**Work request**
One range is to be output from the listing below, exactly as written: the line with "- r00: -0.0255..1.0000" to the line with "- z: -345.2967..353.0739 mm", both kept.

**Supplied information**
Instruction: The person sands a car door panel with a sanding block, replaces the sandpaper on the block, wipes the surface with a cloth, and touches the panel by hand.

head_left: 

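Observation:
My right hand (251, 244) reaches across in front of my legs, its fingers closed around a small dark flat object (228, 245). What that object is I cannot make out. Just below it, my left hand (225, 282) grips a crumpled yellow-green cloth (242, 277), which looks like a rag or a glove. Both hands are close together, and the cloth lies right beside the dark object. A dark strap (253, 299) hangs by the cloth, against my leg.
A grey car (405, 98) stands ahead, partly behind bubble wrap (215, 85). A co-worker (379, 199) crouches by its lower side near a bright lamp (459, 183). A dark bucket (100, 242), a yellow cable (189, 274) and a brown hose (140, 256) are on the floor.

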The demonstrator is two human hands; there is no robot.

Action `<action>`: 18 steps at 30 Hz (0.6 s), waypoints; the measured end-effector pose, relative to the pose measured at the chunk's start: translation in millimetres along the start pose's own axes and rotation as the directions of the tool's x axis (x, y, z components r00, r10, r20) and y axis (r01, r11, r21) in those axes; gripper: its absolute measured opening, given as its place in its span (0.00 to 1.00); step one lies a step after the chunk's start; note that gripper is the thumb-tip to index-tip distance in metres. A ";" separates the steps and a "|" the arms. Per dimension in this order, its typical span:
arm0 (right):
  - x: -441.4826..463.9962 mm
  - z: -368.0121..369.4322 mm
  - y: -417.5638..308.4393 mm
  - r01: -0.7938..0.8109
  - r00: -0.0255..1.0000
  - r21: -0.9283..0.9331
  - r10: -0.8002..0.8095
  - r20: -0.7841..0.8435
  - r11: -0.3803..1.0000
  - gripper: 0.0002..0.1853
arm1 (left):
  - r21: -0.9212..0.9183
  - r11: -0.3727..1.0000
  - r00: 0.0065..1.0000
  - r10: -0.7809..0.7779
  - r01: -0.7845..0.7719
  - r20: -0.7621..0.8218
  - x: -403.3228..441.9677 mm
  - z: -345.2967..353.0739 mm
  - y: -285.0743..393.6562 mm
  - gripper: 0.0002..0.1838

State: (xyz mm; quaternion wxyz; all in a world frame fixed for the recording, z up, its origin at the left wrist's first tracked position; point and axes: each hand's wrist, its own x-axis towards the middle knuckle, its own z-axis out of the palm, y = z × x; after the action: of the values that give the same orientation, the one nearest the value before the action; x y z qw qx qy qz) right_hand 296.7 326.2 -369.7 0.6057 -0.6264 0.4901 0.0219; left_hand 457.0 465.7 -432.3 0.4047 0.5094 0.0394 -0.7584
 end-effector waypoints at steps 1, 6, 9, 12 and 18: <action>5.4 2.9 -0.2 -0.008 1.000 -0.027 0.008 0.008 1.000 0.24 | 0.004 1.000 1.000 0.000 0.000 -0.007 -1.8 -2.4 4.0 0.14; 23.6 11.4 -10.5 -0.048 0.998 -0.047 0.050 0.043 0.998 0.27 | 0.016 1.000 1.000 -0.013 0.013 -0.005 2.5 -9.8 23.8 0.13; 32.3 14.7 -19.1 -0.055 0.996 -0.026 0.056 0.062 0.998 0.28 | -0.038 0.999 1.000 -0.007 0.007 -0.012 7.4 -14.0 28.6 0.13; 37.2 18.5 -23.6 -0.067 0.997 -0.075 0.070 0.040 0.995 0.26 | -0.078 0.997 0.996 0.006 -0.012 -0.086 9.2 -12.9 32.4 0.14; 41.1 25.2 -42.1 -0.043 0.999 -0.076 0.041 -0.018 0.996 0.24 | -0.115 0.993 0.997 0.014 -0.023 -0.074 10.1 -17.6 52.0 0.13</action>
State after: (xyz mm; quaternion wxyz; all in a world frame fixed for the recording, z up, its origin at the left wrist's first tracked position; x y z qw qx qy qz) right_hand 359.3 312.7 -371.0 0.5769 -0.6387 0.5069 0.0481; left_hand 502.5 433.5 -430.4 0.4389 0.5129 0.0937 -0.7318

**Solution**
  - r00: -0.0255..1.0000
  - r21: -0.9283..0.9331
  - r10: -0.8002..0.8095
  - r20: -0.7841..0.8435
  - r11: -0.3803..1.0000
  - gripper: 0.0002..0.1853
arm1 (left):
  - r21: -0.9212..0.9183
  - r11: -0.3727..1.0000
  - r00: 0.0065..1.0000
  - r10: -0.7809..0.7779
  - r01: -0.7845..0.7719
  - r20: -0.7621..0.8218
  - x: -403.3228..441.9677 mm
  - z: -345.2967..353.0739 mm

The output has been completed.